▶ The problem: Tally up the lines below that carry the word "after", answering with the figure alone.

▶ Information shown:
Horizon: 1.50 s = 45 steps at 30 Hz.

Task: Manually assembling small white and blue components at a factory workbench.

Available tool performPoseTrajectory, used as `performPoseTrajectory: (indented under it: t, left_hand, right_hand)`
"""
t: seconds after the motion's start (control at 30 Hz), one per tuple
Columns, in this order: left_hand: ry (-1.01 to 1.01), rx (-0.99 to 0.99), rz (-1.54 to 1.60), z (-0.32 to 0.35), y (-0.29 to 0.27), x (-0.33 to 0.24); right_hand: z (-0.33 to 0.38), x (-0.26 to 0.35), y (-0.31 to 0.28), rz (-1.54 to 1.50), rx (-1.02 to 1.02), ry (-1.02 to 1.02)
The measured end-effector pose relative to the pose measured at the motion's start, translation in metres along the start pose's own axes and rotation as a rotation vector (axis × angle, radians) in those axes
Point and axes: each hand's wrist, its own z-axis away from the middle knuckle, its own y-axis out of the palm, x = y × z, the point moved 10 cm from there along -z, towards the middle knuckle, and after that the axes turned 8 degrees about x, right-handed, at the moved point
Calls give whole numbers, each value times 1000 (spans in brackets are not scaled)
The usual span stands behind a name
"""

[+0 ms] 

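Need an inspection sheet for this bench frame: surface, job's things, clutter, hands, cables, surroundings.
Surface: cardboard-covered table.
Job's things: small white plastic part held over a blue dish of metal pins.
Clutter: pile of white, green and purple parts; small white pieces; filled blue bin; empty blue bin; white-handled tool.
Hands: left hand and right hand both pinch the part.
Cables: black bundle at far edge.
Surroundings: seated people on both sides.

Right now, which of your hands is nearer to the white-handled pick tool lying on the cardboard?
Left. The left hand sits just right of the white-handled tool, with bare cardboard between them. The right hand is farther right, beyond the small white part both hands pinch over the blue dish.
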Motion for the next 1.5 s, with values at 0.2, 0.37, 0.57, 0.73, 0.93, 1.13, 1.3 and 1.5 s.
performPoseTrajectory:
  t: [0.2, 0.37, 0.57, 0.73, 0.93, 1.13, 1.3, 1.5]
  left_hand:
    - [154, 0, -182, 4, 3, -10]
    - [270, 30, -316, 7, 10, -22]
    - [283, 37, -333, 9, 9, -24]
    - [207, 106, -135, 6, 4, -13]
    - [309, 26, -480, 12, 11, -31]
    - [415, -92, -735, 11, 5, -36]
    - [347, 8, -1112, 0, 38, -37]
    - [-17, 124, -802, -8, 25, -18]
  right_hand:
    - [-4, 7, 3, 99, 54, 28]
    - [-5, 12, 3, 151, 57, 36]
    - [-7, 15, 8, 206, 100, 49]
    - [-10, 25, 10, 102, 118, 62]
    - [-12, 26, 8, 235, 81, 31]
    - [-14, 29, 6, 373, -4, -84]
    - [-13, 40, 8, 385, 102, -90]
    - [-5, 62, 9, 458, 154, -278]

▶ Expected output: 2